La logique de base veut que si les femmes se dirigent davantage vers la sphère publique, cela devrait être compensé par un mouvement des hommes en faveur de la sphère privée. Des quotas sont souvent proposés comme une solution possible à la sous-représentation des femmes. Pour répondre à la sous-représentation des hommes dans la sphère privée, nous proposons de rendre obligatoire le congé de paternité de deux semaines après la naissance, de la même manière que les mères sont obligées de prendre un minimum de 9 semaines de congé après l’accouchement. Le congé parental pourrait être rendu plus attrayant en rapprochant la compensation financière du niveau de salaire normal, voire en faisant correspondre les deux. Cela pourrait-être financé à travers les économies réalisées en réduisant la prévalence de la violence de genre et, surtout, en augmentant graduellement l’âge de la retraite pour compenser les périodes passées en dehors du marché du travail. L’objectif global d’une telle politique serait une accélération du processus par lequel davantage de voies sont ouvertes aux hommes et aux femmes. En tant que tels, les quotas peuvent aider à faire évoluer la société de manière à offrir une meilleure représentation d’elle-même dans tous les domaines, privés comme publics.

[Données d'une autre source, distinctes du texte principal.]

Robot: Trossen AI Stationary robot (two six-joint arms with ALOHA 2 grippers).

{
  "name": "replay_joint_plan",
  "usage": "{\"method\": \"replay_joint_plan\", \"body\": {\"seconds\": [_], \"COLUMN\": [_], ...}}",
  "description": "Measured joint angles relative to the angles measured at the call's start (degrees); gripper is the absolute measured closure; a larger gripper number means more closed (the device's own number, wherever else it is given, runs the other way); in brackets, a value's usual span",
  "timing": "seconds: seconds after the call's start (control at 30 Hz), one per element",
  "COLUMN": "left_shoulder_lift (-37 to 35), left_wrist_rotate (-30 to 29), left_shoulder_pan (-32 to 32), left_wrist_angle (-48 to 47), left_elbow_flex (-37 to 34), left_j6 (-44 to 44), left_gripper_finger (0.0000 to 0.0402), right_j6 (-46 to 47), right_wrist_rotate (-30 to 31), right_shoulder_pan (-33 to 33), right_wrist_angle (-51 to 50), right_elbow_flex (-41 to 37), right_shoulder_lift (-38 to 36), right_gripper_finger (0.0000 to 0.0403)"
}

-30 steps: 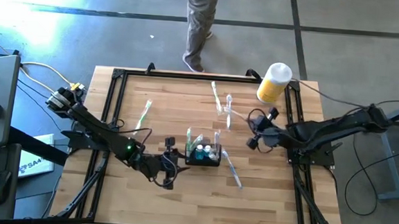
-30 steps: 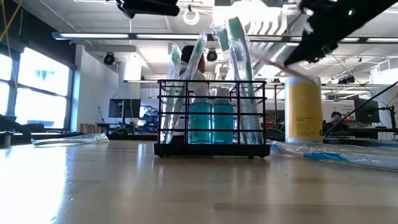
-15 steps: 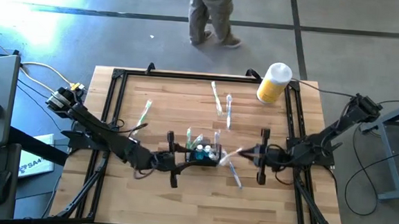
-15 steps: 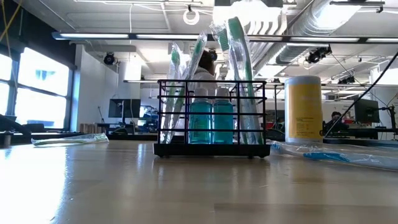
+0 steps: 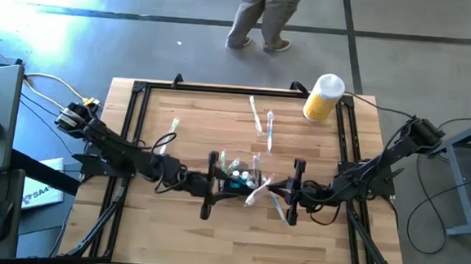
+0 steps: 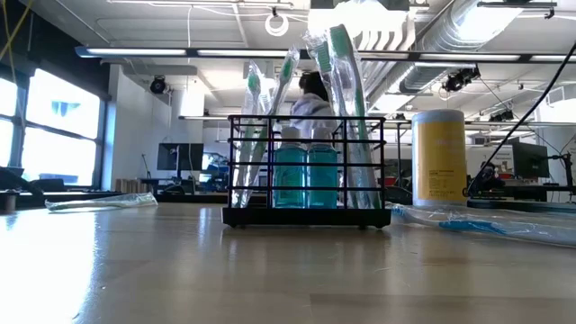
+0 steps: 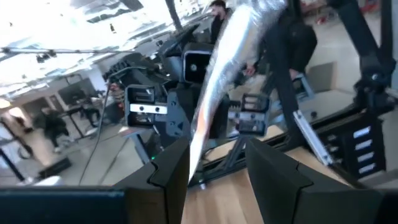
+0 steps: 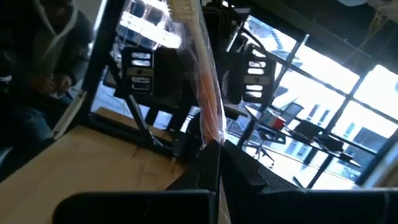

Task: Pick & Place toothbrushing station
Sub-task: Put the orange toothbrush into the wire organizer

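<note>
Honestly, task looked maybe halfway, judging by what sat where. Nearest the front edge in the high view, the left gripper [image 5: 209, 185] and right gripper [image 5: 296, 191] were both low over the table [image 5: 172, 234], flanking the toothbrushing station [image 5: 239, 181] w/ the left one just beside its left end and the right one a bit off to the other side. Right gripper was clamped on a wrapped toothbrush [image 8: 200, 81], fingers pinched tight, brush pointing toward the caddy. Left gripper's fingers [image 7: 171, 168] were spread apart w/ nothing between them that I could be sure it was holding; the silvery wrapped thing ahead of it prob belonged to the other arm.

Station itself, mid-table, already had a few wrapped brushes standing in it plus two blue bottles [image 6: 306, 175]. Still loose: one brush [image 5: 276, 204] right of the caddy, another [image 5: 170, 134] toward the left, two more [image 5: 262, 121] farther back. Yellow cylinder [image 5: 323, 97] stood at the far right corner, untouched. Person [image 5: 263, 15] walking past beyond the table.
</note>
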Motion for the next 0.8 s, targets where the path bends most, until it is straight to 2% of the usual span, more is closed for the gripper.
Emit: {"method": "replay_joint_plan", "body": {"seconds": [0.17, 0.4, 0.6, 0.8], "left_shoulder_lift": [0.0, 0.1, 3.6, 4.9], "left_wrist_rotate": [0.8, 1.4, 4.1, 3.7], "left_shoulder_pan": [2.0, 3.5, 4.7, 4.9], "left_wrist_angle": [0.3, 2.4, 6.5, 6.3], "left_elbow_flex": [0.0, 0.0, 0.2, 1.9], "left_j6": [-1.9, -5.6, -5.5, -4.4], "left_gripper_finger": [0.0252, 0.0252, 0.0252, 0.0252], "right_j6": [0.0, 2.0, 4.1, 5.2], "right_wrist_rotate": [3.5, 3.5, 3.5, 3.3], "right_shoulder_pan": [-0.1, -1.6, -4.3, -5.4], "right_wrist_angle": [5.4, 7.9, 9.0, 7.7], "right_elbow_flex": [0.0, 0.0, 0.0, 0.0], "right_shoulder_lift": [1.8, 3.7, 5.7, 5.7], "right_gripper_finger": [0.04, 0.04, 0.04, 0.04]}}
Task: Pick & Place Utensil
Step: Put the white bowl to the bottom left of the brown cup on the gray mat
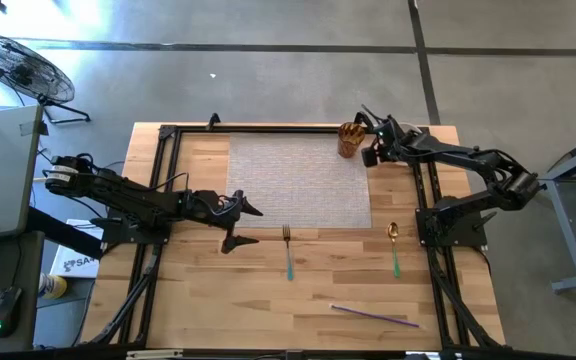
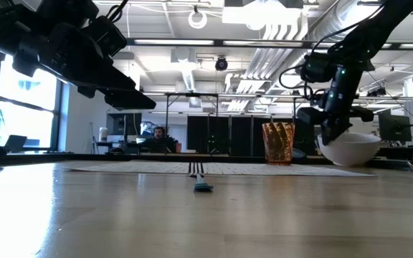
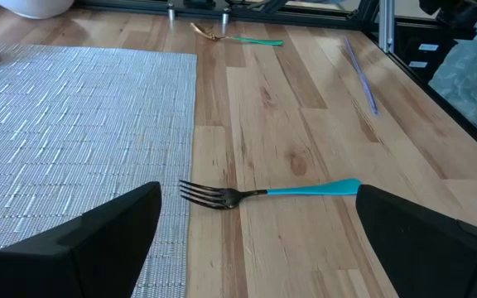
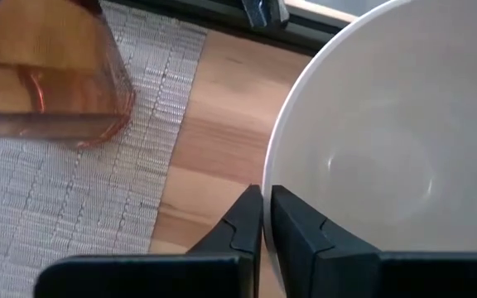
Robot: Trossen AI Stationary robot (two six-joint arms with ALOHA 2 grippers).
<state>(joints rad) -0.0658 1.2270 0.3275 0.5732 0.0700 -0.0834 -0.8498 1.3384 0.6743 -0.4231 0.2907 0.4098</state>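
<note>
A fork with a teal handle point(image 1: 288, 250) point(image 3: 267, 193) lies flat on the wood just off the near edge of the grey placemat point(image 1: 298, 180), tines toward the mat. My left gripper point(image 1: 243, 227) point(image 3: 259, 240) hovers open to the fork's left, one finger on either side of it in the wrist view, touching nothing. A spoon with a teal handle point(image 1: 394, 245) lies further right. My right gripper point(image 4: 262, 211) is shut on a white bowl point(image 2: 348, 149) point(image 4: 387, 165) by the mat's far right corner, beside an amber cup point(image 1: 349, 138) point(image 4: 48, 66). My right gripper pinches the white bowl's rim point(image 4: 265, 178), one finger inside the bowl and one outside. The fingers come from above, pointing down. The bowl stays upright; whether its base rests on the table or hangs just above it, I cannot tell.
A thin purple stick point(image 1: 373, 316) point(image 3: 360, 62) lies near the table's near right edge. Black frame rails point(image 1: 163, 180) run along the left, far and right sides of the work area. Bare wood lies between the fork and the spoon.
</note>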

Comme les enfants qui grandissent, notre compréhension des hommes et des femmes, du masculin et du féminin, de comment les hommes et les femmes se comportent et sont traités, est modelée par la société qui nous entoure. Avec un manque de représentativité des femmes dans l’espace public et un manque correspondant de représentativité des hommes dans la sphère privée, nous limitons inconsciemment nos opportunités et prédéfinissons nos rôles. Car les rôles masculins et féminins continuent d’être évalués différemment, nous maintenons dès lors simultanément une hiérarchie entre les genres.
Nous savons que les hommes sont les principaux auteurs de la violence de genre. Et qu’elle soit liée à la religion, alimentée par l’alcool ou aggravée par le désespoir, la cause principale de cette violence réside dans la perception d’un statut inférieur de la femme.

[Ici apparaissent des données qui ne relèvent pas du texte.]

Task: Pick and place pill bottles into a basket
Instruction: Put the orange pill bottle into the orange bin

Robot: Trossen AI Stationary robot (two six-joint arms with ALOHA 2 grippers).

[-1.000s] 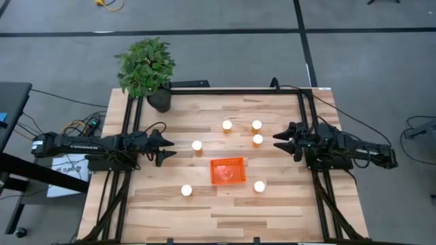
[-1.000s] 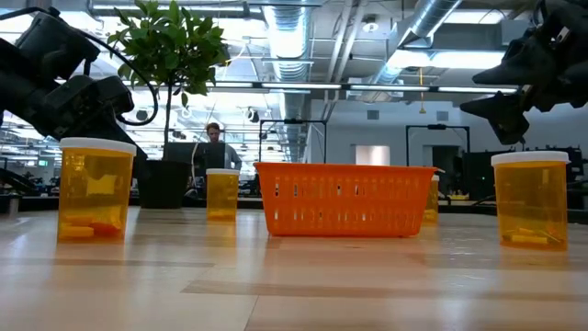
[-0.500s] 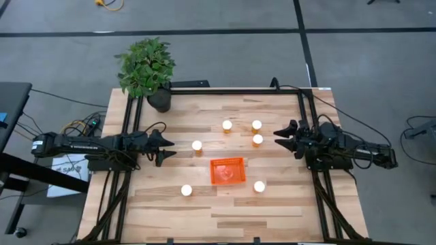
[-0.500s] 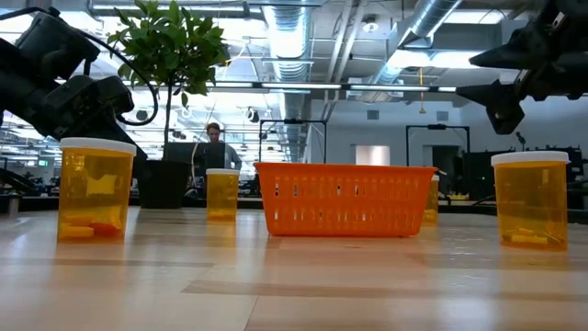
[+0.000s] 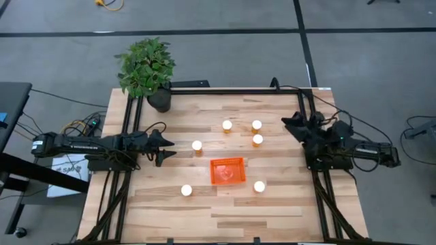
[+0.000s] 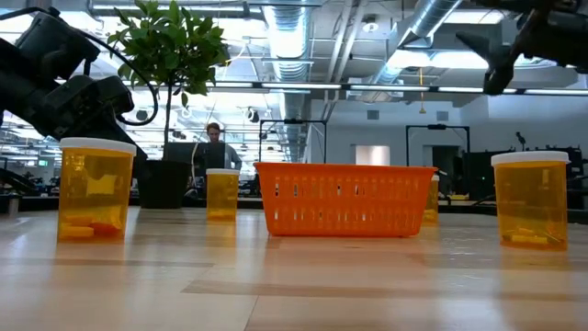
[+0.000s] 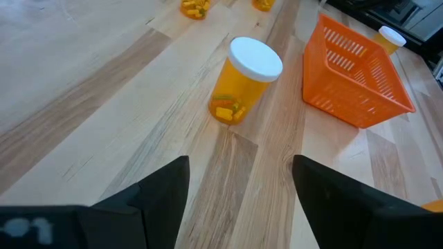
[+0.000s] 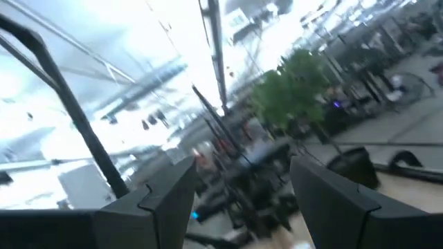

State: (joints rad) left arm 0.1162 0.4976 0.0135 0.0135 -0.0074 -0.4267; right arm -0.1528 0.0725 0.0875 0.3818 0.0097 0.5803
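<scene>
High view showed the orange basket (image 5: pixel 227 171) near the table's middle with nothing clearly inside it, and six pill bottles (image 5: pixel 257 140) standing loose on the wood. The left gripper (image 5: pixel 165 148) hung at the left edge, fingers spread apart and empty, with one bottle (image 5: pixel 197 145) just ahead of its tips. The right gripper (image 5: pixel 289 123) sat at the right edge, lifted and angled away; whether its fingers were apart I could not tell here. Judging by this, no bottle had been placed and all six were left to do.

Low view had the basket (image 6: pixel 345 199) standing between a near bottle (image 6: pixel 96 188) on one side and another (image 6: pixel 531 199) on the other, both upright on the table.

Left wrist view confirmed the open fingers (image 7: pixel 154 192), with a bottle (image 7: pixel 243 81) ahead of them and the basket (image 7: pixel 356 76) beyond.

Right wrist view looked up into the room, its fingers (image 8: pixel 166 194) apart, holding nothing.
</scene>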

Les outils et les politiques proposés peuvent changer l’image des genres que nous avons construite au sein de la société. Les quotas peuvent conduire à une plus grande place des femmes dans la sphère publique, tandis que le congé de paternité obligatoire peut constituer une étape vers une plus large présence des hommes dans la sphère privée. De cette manière, nous pourrions nous orienter vers une représentation plus égalitaire des sexes et, par extension, vers un statut plus égalitaire des hommes et des femmes.

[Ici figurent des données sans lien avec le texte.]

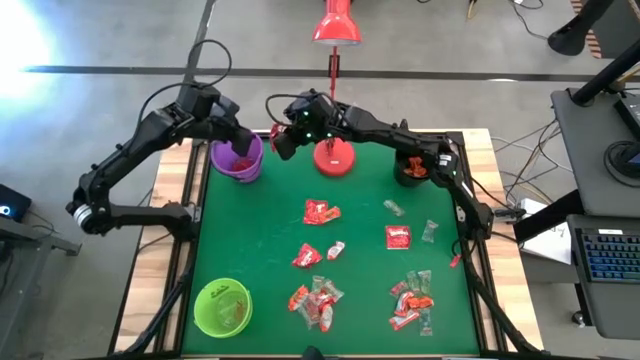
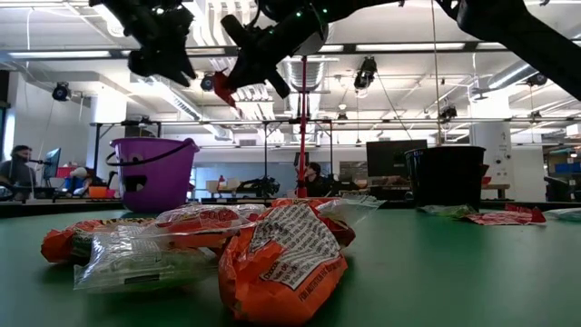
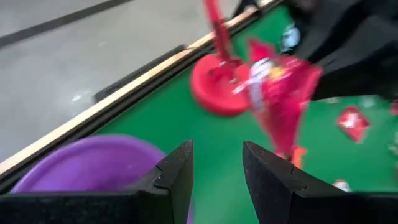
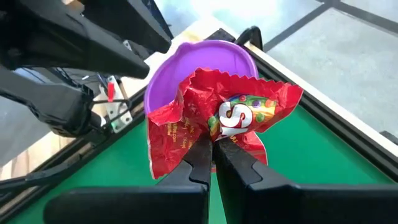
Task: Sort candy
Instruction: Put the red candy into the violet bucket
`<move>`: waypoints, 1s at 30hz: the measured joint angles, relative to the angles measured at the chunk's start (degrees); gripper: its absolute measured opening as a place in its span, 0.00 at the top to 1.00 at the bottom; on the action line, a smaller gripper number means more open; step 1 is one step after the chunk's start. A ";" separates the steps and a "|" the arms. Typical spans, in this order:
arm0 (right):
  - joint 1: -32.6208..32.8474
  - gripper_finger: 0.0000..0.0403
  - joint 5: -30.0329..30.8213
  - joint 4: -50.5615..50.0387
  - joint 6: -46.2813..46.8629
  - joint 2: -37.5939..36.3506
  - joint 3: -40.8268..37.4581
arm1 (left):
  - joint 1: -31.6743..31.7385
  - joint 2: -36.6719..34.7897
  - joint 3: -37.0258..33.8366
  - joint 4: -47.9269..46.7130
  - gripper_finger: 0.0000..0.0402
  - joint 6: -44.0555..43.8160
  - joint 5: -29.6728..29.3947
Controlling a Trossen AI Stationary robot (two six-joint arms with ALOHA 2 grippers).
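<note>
From above, the right gripper [image 1: 281, 140] reaches across the far side of the green table [image 1: 360, 250], just beside the purple cup [image 1: 238, 160]. The left gripper [image 1: 240, 140] hangs over that same cup. More candy [image 1: 318, 298] lies scattered on the near half of the table. A green cup [image 1: 222, 306] sits at the near left corner, and a black cup [image 1: 412, 168] sits at the far right. The red lamp base [image 1: 334, 157] stands between the purple and black cups.

From table height, both grippers are high up, close together, above the purple cup [image 2: 152, 174]. A red corner of wrapper pokes out of the right gripper [image 2: 238, 80].

Past the left gripper [image 3: 216, 167], its fingers are apart and hold nothing. The red candy bag [image 3: 281, 99] hangs just beyond them.

The right gripper [image 4: 212, 149] is squeezed tight on the red candy bag [image 4: 217, 121], with the purple cup [image 4: 186, 65] behind it.

The two arms are very near each other and could bump. The bag is big and crumpled, so I think it may catch the cup's rim and fall outside if it is let go too soon.
</note>
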 joint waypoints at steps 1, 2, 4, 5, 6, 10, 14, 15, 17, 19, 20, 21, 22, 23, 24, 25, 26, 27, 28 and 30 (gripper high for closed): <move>-0.04 0.98 0.00 -0.18 -0.01 0.00 0.00 | 0.00 0.35 0.00 1.23 0.70 -0.02 0.85; -0.13 0.98 0.00 -0.27 0.00 0.00 0.00 | -0.02 0.66 0.00 1.98 0.70 -0.06 1.08; -0.24 0.98 0.00 -0.35 0.12 0.00 0.00 | 0.00 1.18 0.00 2.26 0.70 -0.13 1.06; -0.36 0.98 0.00 -0.32 0.21 0.00 0.00 | 0.00 1.36 0.00 2.26 0.70 -0.17 1.06; -0.41 0.98 0.01 -0.31 0.35 0.00 0.00 | 0.00 1.46 0.00 2.26 0.70 -0.12 1.12; -1.02 0.98 0.06 -0.33 0.68 0.00 0.00 | 0.00 1.95 0.02 3.44 0.70 0.56 4.20; -1.47 0.98 0.44 -0.28 0.92 0.00 0.00 | 0.00 3.40 0.02 6.07 0.70 0.12 6.67; -1.58 0.98 0.43 -0.28 0.92 0.00 0.00 | 0.00 3.86 0.02 6.42 0.70 -0.10 7.50; -1.77 0.98 0.42 -0.31 1.01 0.00 0.00 | -0.02 4.83 0.02 7.04 0.70 -0.24 8.60; -1.88 0.98 0.42 -0.31 1.07 0.00 0.00 | -0.04 5.74 0.04 7.56 0.70 -0.24 8.62; -1.96 0.98 0.42 -0.28 1.06 0.00 0.00 | -0.05 6.13 0.03 8.14 0.70 -0.28 8.69; -1.99 0.98 0.42 -0.28 1.06 0.00 0.00 | -0.05 6.41 0.04 8.84 0.70 -0.41 9.09; -2.04 0.98 0.42 -0.31 1.07 0.00 0.00 | -0.05 6.64 0.04 9.34 0.70 -0.45 10.18; -2.09 0.98 0.42 -0.31 1.06 0.00 0.00 | -0.05 6.77 0.04 9.97 0.70 -0.48 11.29; -2.14 0.98 0.42 -0.32 1.07 0.00 0.00 | -0.02 6.88 0.05 10.85 0.70 -0.53 12.09; -2.16 0.98 0.42 -0.33 1.06 0.00 0.00 | -0.02 6.97 0.09 11.67 0.70 -0.62 12.81; -2.27 0.98 0.42 -0.31 1.05 0.00 0.00 | -0.02 7.05 0.11 12.31 0.70 -0.86 12.93; -2.27 0.98 0.42 -0.31 1.07 0.00 0.00 | -0.05 7.22 0.11 12.81 0.70 -1.20 12.95; -2.28 0.98 0.42 -0.31 1.07 -0.02 0.00 | -0.07 7.46 0.13 13.17 0.70 -1.48 13.01; -2.34 0.98 0.42 -0.37 1.07 -0.02 0.00 | -0.02 7.98 0.13 13.13 0.70 -1.75 12.86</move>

Si notre société continue de représenter les hommes et les femmes de manière inégalitaire, nous continuerons à reproduire tacitement ces attitudes qui conduisent à la violence de genre. Il faut regarder de plus près et avec plus de créativité les outils disponibles. Et nous devons le faire avant que l’inaction ne restreigne la capacité de la prochaine génération à voir suffisamment clair, à examiner et respecter toutes les options qui s’offrent aux hommes et aux femmes.